Allá una escuela de cetrería, un mercado sangriento de narcisistas, un coro esperpéntico de eunucos mudos, salmodias de ira, bombas, terremotos, meigas, luciferes, físicas cuánticas, sidas, parricidios....
Y en medio un zaguán sin espacio, una nada sin tiempo donde moran, etéreos, los dioses sin nombre.

Soy un hombre de gris, nada exigente, de esas gentes mediocres que pasan por la vida con la vitola del olvido. Nada hay subrayado en mi libro de recuerdos. La vida pasa a mi lado como un perro vagabundo, sin destino, haciendo suyo por la inercia del viaje el camino desierto que sólo acota el horizonte. En mi zurrón sólo llevo algún manojo de sueños que voy sacando y consumiendo en horas de fatiga. Pero el sueño es etéreo, tan ficticio como inmaterial y no sirve de vianda al final de la tarde.

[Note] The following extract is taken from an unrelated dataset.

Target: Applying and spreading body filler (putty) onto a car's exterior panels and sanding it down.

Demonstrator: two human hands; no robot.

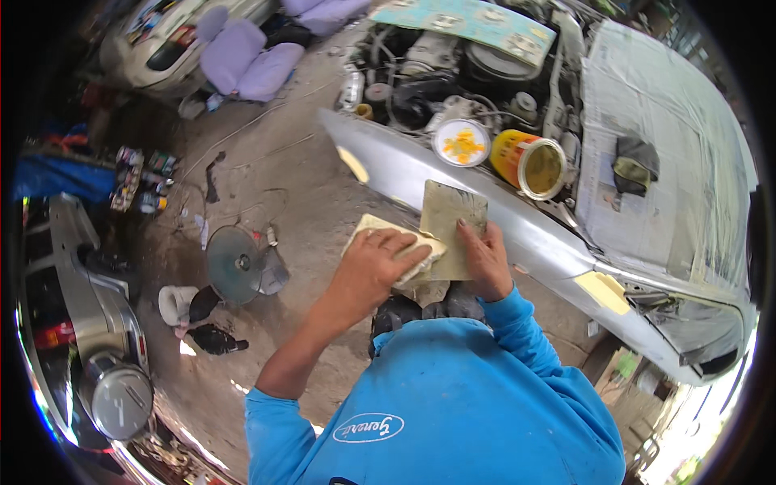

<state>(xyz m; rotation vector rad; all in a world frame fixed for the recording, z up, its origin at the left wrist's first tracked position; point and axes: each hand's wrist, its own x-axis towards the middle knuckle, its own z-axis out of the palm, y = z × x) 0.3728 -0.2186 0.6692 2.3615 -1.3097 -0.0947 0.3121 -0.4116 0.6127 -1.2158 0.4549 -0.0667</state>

Yo no sé si en un tiempo pasado, cuando puse mi ropa en la bolsa de viaje, debí echar en su fondo más cosas que sueños. Yo pensé que los sueños eran como palomas de ilusión y de esperanza que al final de su vuelo dejaban perdido en los cielos el celofán de su fantasía y volvían a mi lado sin su traje de fábula, con la rama de olivo meciendo en su pico. Pero no. Han volado millones de ellos a los cielos zarcos de mi desierto y han quedado prendidos en el negro mar de las estrellas. De mi vida, al final, ya no me quedan sueños para soltar al mundo de la esperanza. En mi alma, ajada ya por la ardua espera de esa ilusión que nunca llega, sólo queda vacío y nada, aflicción, tristeza, angustia y desasosiego.